Un règlement viendra donc compléter ce cahier de recommandations afin de
donner un sens à la protection du patrimoine recherchée avec une ZPPAUP.
Obligatoire et opposable aux tiers, il sera “ constitué des
prescriptions qui s’imposent au pétitionnaire ” demandant un permis de
construire.
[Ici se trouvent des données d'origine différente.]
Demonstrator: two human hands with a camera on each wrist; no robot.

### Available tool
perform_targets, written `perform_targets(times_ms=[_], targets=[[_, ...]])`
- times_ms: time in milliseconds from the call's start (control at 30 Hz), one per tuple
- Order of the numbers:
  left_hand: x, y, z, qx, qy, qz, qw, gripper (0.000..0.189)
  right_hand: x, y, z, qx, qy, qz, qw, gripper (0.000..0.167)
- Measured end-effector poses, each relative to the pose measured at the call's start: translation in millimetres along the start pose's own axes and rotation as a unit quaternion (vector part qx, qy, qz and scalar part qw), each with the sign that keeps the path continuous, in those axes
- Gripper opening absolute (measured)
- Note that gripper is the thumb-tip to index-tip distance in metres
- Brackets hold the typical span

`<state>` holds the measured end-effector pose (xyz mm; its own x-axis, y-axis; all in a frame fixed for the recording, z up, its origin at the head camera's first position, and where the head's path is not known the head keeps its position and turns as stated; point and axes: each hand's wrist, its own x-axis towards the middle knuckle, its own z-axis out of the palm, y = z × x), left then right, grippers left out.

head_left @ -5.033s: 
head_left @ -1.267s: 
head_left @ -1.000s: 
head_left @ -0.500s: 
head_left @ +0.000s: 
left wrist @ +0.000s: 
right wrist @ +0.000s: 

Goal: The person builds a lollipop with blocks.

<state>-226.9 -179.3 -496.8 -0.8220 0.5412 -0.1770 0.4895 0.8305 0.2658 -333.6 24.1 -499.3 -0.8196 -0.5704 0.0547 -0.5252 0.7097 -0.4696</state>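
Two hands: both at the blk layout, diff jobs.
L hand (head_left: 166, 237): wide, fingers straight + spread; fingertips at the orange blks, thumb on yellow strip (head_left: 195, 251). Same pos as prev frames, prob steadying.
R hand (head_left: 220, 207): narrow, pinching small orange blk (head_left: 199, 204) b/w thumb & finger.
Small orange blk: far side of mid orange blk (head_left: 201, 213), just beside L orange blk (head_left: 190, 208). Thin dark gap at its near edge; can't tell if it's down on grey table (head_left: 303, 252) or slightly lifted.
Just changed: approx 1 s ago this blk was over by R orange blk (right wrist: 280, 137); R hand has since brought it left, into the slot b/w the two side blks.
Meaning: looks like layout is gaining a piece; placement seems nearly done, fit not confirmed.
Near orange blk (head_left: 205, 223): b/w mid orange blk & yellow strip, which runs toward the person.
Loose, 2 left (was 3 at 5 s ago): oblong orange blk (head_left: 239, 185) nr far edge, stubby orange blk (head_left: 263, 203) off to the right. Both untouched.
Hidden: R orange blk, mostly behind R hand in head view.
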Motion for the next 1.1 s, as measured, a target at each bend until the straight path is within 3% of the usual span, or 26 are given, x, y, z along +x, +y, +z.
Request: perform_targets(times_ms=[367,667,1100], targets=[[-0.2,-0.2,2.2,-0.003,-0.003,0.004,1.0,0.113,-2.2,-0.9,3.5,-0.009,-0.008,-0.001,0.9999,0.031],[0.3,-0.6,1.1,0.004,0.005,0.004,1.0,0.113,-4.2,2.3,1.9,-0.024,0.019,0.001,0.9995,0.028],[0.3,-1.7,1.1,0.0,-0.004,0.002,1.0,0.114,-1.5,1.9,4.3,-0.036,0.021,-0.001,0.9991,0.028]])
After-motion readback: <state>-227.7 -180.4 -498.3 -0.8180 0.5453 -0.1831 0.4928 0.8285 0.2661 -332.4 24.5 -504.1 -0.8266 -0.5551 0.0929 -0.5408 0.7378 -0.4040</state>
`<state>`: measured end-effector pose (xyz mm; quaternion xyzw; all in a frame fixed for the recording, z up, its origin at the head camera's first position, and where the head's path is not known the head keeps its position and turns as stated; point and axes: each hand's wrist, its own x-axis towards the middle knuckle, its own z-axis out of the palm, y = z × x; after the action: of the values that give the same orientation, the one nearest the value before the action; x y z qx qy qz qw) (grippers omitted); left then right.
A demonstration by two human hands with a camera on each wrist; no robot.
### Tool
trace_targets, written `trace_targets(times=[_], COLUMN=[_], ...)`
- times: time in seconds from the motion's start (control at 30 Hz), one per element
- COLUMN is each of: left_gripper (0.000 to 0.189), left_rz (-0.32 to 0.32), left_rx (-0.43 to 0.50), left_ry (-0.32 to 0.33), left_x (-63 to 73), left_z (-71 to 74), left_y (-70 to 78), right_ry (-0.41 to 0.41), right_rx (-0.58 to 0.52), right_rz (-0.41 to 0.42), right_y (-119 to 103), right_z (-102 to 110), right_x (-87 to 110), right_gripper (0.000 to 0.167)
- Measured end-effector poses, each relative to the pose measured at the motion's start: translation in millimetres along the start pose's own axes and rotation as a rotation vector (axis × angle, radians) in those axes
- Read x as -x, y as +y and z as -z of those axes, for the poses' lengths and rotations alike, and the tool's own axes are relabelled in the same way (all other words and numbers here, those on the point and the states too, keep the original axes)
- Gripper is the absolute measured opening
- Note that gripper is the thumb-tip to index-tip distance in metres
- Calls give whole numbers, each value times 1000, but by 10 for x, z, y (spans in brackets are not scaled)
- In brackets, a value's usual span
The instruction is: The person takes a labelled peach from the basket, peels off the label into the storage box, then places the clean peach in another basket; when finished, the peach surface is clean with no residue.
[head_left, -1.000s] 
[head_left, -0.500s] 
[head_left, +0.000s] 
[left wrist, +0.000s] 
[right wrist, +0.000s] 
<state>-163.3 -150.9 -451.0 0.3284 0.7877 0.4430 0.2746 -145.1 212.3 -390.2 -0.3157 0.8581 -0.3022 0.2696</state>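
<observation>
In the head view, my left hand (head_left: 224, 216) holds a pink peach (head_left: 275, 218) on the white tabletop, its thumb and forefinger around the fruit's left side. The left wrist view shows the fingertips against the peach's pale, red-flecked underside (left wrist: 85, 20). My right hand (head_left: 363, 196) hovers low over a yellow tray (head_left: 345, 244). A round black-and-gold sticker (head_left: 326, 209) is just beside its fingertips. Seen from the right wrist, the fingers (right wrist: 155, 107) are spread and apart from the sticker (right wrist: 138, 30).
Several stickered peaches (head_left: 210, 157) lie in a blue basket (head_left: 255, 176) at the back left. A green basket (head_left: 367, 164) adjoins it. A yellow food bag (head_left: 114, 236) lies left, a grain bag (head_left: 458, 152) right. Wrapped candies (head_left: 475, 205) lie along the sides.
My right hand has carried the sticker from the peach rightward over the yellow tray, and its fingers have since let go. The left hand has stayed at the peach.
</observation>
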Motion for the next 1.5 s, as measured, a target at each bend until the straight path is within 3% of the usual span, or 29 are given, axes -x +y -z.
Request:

Les règles qu’il contiendra “ consistent en une limitation
du droit d’occuper ou d’utiliser le sol, des obligations de faire […],
des obligations de moyens ou de modes de faire s’ils sont indissociables
de l’aspect ”. Avec le périmètre, ce règlement constituera le cœur du
dispositif de la ZPPAUP. C’est lui qui décidera s’il convient
d’interdire ou d’autoriser, par exemple, les volets roulants et les
fenêtres en PVC sur les maisons à colombage.
Quelle sera la limite séparative entre le cahier de recommandations et
le règlement ? Quels critères le bureau d’études retiendra-t-il pour
déplacer le curseur des simples recommandations vers une gamme plus ou
moins étendue de prescriptions ? Seront-ils uniquement patrimoniaux ou
au contraire contraints par l’oppostunisme politique du moment ? Pour le
savoir, compte tenu de l’exclusion des associations du processus de
concertation, il faudra attendre 18 mois. C’est le temps que s’est
donnée la ville pour nous livrer une ZPPAUP clé en main. A prendre ou à
laisser.
En attendant, si aucune modification n’est apportée au projet de Plan
Local d’Urbanisme que le conseil municipal doit définitivement adopter
en juin prochain, le patrimoine châlonnais sera livré au libéralisme le
plus total (*). Lors de leur assemblée générale, les adhérents de
l’Association Nouvelle Catalaunie se prononceront sur ceux que leur
proposera son conseil d’administration.